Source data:
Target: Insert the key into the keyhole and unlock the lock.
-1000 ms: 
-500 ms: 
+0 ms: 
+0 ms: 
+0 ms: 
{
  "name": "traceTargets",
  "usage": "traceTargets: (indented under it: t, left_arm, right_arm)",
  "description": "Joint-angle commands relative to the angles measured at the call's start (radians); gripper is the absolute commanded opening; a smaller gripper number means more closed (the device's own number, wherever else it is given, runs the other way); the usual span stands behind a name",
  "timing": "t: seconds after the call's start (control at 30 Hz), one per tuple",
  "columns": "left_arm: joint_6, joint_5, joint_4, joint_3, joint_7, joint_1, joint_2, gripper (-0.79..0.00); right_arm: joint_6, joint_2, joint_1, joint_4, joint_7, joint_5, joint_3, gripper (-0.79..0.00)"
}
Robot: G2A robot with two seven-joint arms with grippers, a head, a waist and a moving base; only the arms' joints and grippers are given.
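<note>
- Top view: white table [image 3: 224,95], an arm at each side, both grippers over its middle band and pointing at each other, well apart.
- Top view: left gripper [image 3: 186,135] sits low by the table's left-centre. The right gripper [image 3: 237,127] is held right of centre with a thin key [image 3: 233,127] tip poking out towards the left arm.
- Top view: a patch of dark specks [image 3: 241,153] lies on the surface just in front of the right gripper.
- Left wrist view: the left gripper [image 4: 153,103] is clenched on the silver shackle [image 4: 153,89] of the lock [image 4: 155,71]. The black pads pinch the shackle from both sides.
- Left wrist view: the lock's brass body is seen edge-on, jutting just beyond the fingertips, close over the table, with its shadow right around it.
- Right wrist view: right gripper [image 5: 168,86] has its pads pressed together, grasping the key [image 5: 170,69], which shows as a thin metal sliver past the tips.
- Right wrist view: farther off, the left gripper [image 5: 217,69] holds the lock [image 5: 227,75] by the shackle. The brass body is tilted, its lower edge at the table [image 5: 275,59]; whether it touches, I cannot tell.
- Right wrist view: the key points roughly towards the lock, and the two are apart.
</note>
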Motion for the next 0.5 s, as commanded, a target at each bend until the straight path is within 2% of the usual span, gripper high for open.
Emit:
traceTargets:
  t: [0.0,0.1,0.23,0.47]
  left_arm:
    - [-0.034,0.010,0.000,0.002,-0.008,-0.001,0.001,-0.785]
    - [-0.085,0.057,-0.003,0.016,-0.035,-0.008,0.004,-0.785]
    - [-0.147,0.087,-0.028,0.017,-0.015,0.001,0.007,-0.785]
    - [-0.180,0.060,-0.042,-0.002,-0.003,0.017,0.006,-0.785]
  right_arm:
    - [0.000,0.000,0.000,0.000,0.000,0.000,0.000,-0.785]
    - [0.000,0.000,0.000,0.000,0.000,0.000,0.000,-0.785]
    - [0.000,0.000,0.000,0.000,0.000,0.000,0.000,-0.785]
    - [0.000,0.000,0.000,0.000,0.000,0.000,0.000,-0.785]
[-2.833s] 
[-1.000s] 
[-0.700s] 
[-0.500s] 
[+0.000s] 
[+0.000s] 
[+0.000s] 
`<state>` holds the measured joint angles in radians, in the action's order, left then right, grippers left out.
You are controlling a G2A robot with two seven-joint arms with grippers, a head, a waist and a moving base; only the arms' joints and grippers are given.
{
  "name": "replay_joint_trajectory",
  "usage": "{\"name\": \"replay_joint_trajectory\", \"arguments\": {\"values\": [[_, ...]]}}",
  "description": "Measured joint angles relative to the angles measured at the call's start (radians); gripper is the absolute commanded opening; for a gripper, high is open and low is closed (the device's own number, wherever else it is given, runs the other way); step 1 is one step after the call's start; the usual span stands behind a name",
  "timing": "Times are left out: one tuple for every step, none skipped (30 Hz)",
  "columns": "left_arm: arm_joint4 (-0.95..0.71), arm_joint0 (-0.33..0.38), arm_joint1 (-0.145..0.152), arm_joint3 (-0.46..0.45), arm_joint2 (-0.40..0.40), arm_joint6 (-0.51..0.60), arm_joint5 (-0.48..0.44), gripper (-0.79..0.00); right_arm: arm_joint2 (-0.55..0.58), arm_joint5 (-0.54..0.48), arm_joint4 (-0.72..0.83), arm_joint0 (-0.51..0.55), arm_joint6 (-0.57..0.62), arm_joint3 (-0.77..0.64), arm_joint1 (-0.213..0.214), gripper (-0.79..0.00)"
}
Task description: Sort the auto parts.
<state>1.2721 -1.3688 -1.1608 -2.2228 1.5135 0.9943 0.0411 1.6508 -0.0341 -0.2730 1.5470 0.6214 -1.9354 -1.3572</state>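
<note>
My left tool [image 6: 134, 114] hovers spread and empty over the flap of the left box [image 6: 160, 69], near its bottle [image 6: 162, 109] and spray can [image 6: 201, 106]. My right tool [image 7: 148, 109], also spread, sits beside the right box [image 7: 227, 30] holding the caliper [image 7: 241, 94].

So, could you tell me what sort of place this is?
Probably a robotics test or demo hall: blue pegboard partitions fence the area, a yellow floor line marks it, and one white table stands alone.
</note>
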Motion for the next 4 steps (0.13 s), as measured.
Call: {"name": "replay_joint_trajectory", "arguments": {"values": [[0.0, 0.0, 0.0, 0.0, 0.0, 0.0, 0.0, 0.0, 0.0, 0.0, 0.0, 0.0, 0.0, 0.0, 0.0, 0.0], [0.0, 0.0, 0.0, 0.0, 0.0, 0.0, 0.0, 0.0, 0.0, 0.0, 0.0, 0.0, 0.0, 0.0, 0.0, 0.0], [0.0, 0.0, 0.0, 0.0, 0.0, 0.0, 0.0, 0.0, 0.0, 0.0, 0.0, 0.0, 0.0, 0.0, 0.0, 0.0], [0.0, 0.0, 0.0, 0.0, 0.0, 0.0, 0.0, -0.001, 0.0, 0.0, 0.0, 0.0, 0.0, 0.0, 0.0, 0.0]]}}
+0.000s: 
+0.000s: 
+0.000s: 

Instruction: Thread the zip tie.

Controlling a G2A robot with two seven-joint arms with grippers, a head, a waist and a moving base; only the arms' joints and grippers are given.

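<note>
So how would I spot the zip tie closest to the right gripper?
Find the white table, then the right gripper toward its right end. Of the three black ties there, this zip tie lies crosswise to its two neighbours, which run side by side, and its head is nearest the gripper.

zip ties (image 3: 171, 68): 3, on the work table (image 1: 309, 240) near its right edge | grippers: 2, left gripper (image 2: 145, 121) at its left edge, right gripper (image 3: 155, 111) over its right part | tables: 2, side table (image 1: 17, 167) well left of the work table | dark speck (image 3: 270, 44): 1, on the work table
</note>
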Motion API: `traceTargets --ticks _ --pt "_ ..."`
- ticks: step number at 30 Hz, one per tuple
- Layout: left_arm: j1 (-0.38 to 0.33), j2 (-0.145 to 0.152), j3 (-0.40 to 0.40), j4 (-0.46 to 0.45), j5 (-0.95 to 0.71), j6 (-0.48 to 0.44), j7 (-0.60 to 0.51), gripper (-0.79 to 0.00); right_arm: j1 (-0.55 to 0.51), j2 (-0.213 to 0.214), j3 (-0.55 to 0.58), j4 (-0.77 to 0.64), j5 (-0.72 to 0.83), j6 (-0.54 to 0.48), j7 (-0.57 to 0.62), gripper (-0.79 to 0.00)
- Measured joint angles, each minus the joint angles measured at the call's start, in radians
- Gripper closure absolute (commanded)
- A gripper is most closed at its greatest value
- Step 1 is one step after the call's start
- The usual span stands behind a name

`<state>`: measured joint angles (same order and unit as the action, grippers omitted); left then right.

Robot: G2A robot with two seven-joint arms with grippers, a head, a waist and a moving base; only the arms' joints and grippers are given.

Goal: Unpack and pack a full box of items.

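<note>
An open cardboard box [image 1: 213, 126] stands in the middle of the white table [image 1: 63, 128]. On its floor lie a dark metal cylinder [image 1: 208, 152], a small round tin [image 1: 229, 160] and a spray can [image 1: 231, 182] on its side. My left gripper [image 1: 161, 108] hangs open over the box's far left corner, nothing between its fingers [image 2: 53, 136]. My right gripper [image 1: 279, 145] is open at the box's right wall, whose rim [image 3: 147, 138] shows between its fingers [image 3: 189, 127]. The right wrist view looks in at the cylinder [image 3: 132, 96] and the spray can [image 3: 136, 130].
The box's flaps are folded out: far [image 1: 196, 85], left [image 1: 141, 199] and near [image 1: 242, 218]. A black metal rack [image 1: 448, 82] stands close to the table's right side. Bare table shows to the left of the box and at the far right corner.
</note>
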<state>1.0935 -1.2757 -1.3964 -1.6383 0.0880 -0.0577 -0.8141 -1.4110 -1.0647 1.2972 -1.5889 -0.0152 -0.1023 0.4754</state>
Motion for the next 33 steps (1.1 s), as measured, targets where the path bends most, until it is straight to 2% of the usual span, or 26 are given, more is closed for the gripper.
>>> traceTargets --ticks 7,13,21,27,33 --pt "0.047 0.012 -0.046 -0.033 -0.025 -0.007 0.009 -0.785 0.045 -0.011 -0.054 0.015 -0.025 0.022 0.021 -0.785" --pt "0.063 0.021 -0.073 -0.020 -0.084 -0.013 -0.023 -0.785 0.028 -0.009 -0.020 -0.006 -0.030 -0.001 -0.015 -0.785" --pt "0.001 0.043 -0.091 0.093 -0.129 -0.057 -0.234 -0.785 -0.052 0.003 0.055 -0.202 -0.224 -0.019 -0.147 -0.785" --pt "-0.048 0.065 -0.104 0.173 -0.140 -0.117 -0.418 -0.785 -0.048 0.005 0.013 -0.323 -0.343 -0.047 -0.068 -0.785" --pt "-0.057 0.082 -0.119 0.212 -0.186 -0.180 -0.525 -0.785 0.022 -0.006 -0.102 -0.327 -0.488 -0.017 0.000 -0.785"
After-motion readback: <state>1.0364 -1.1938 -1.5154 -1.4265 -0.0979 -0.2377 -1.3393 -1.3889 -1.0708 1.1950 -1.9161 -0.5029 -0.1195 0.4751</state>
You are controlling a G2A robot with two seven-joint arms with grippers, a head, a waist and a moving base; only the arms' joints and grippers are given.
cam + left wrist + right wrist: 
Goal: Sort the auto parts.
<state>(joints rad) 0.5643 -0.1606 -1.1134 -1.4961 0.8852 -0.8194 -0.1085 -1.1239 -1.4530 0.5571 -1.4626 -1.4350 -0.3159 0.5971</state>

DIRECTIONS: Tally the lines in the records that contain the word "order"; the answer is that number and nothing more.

EXPECTED ANSWER: 2